Task goal:
Return the data below in full and exactly, except that the pictures are dropped.

== Data extract

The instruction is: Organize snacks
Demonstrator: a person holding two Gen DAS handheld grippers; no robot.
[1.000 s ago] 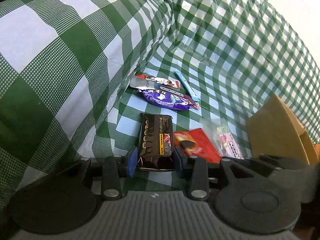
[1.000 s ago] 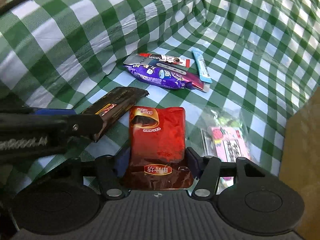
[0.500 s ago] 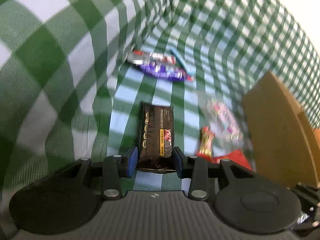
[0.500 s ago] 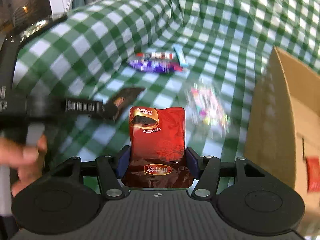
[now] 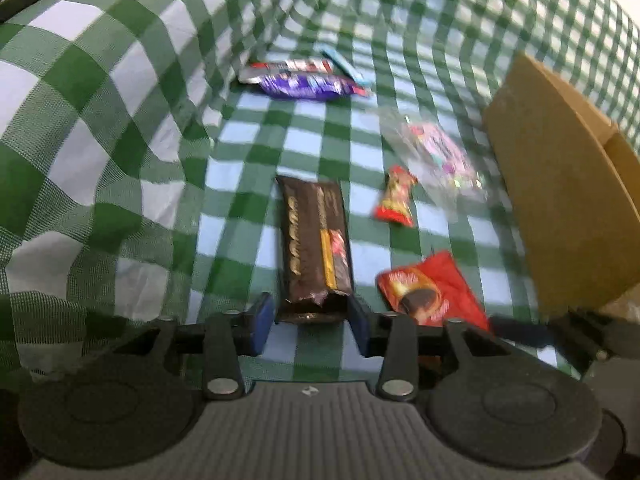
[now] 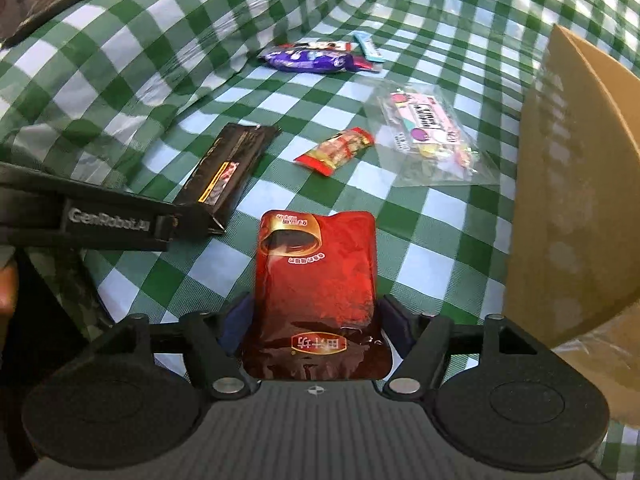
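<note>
My left gripper point(image 5: 310, 320) is shut on the near end of a dark brown snack bar point(image 5: 316, 244), held above the green checked cloth; the bar also shows in the right wrist view point(image 6: 228, 168). My right gripper point(image 6: 316, 324) is shut on a red foil snack pouch point(image 6: 316, 280), also held off the cloth; the pouch shows in the left wrist view point(image 5: 432, 292). A small red and yellow candy wrapper point(image 6: 336, 150) lies on the cloth beyond both. The brown cardboard box point(image 6: 572, 184) stands at the right.
A clear bag of pink sweets point(image 6: 428, 132) lies beside the box. A purple packet point(image 6: 312, 60), a red and white bar point(image 6: 320, 45) and a light blue stick point(image 6: 368, 46) lie at the back. The cloth rises in folds on the left.
Both grippers have lifted and pulled back with their snacks. The small red and yellow wrapper, hidden before, now shows on the cloth, and the box is nearer on the right.
</note>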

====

Exercise response:
The instruction is: Organize snacks
Demonstrator: a person holding two Gen DAS handheld grippers; no robot.
[1.000 s ago] 
[1.000 s ago] 
[0.500 s ago] 
[0.500 s ago] 
[now] 
[now] 
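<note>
My left gripper point(image 5: 310, 320) is shut on the near end of a dark brown snack bar point(image 5: 316, 244), held above the green checked cloth; the bar also shows in the right wrist view point(image 6: 228, 168). My right gripper point(image 6: 316, 324) is shut on a red foil snack pouch point(image 6: 316, 280), also held off the cloth; the pouch shows in the left wrist view point(image 5: 432, 292). A small red and yellow candy wrapper point(image 6: 336, 150) lies on the cloth beyond both. The brown cardboard box point(image 6: 572, 184) stands at the right.
A clear bag of pink sweets point(image 6: 428, 132) lies beside the box. A purple packet point(image 6: 312, 60), a red and white bar point(image 6: 320, 45) and a light blue stick point(image 6: 368, 46) lie at the back. The cloth rises in folds on the left.
Both grippers have lifted and pulled back with their snacks. The small red and yellow wrapper, hidden before, now shows on the cloth, and the box is nearer on the right.
</note>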

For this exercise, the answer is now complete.